Print exactly the lines of the listing below from the one containing "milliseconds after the" through the final line, both included, and no pictures.
-- Opening Marker --
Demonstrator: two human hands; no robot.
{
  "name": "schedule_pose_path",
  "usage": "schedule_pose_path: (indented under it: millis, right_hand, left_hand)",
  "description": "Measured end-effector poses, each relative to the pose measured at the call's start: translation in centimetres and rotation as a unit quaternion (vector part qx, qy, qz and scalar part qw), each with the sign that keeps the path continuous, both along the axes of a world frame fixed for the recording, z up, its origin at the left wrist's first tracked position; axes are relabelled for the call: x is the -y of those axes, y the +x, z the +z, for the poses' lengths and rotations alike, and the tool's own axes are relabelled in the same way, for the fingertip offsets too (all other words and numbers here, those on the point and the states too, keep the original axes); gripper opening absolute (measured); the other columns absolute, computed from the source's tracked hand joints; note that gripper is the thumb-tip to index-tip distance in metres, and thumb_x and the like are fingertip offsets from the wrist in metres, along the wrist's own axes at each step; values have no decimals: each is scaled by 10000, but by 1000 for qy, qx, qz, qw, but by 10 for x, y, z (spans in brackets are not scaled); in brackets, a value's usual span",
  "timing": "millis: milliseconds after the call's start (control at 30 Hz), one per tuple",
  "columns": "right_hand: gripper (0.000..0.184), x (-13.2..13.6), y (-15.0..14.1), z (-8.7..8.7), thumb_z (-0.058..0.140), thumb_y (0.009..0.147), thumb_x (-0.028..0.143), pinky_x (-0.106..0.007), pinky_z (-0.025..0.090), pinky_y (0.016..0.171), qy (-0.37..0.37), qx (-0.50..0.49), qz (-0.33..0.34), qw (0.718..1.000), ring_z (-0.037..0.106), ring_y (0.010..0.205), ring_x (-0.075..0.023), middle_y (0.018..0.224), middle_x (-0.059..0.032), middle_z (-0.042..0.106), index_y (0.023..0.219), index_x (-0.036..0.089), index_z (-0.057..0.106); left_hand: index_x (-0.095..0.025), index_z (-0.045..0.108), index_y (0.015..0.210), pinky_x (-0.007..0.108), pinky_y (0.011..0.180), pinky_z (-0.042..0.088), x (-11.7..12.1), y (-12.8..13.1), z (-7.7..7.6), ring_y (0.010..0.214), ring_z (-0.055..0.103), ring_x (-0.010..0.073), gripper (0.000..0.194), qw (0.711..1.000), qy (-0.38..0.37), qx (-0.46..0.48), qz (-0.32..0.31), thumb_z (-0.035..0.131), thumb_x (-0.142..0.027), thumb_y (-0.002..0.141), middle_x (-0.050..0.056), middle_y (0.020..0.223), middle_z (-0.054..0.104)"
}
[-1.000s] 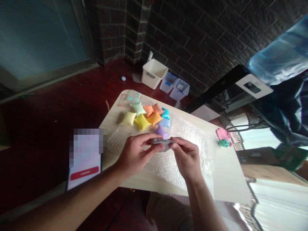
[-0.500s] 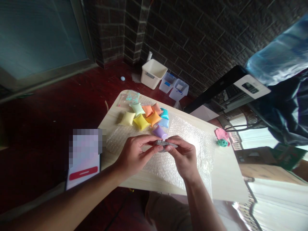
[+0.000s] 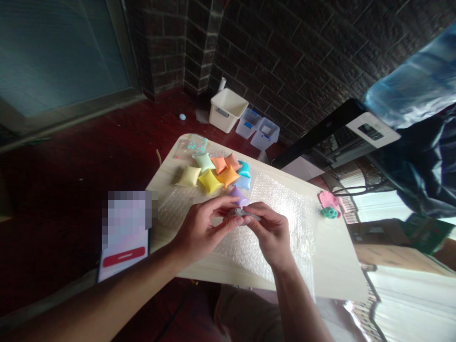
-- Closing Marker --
Solved exercise:
  "timing": "millis: milliseconds after the call's start (control at 30 Hz), one per tuple",
  "columns": "right_hand: gripper (0.000..0.184), x (-13.2..13.6), y (-15.0..14.1), z (-8.7..8.7), thumb_z (-0.058..0.140), thumb_y (0.009..0.147), thumb_x (-0.028..0.143), pinky_x (-0.106..0.007), pinky_z (-0.025..0.090), pinky_y (0.016..0.171), qy (-0.37..0.37), qx (-0.50..0.49), qz (-0.33..0.34), qw (0.718..1.000), ring_z (-0.037..0.106), ring_y (0.010..0.205), ring_x (-0.075..0.023), middle_y (0.018..0.224), middle_x (-0.059..0.032), middle_z (-0.042..0.106), index_y (0.023..0.219), index_x (-0.036..0.089), index_z (-0.057..0.106); left_hand: index_x (-0.095..0.025), index_z (-0.045..0.108), index_y (0.015..0.210), pinky_x (-0.007..0.108), pinky_y (0.011..0.180), pinky_z (-0.042..0.088), x (-11.7..12.1), y (-12.8..13.1), z (-7.7..7.6), ring_y (0.010..0.214), ring_z (-0.055..0.103), ring_x (-0.010..0.073), gripper (0.000..0.194), qw (0.711..1.000), qy (-0.38..0.37), qx (-0.46..0.48), qz (-0.32..0.31), thumb_z (-0.035..0.131), thumb_x (-0.142..0.027), thumb_y (-0.002..0.141), middle_x (-0.050..0.056), middle_y (0.020..0.223), middle_z (-0.054..0.104)"
}
[-1.000s] 
[-0.500s] 
[+0.000s] 

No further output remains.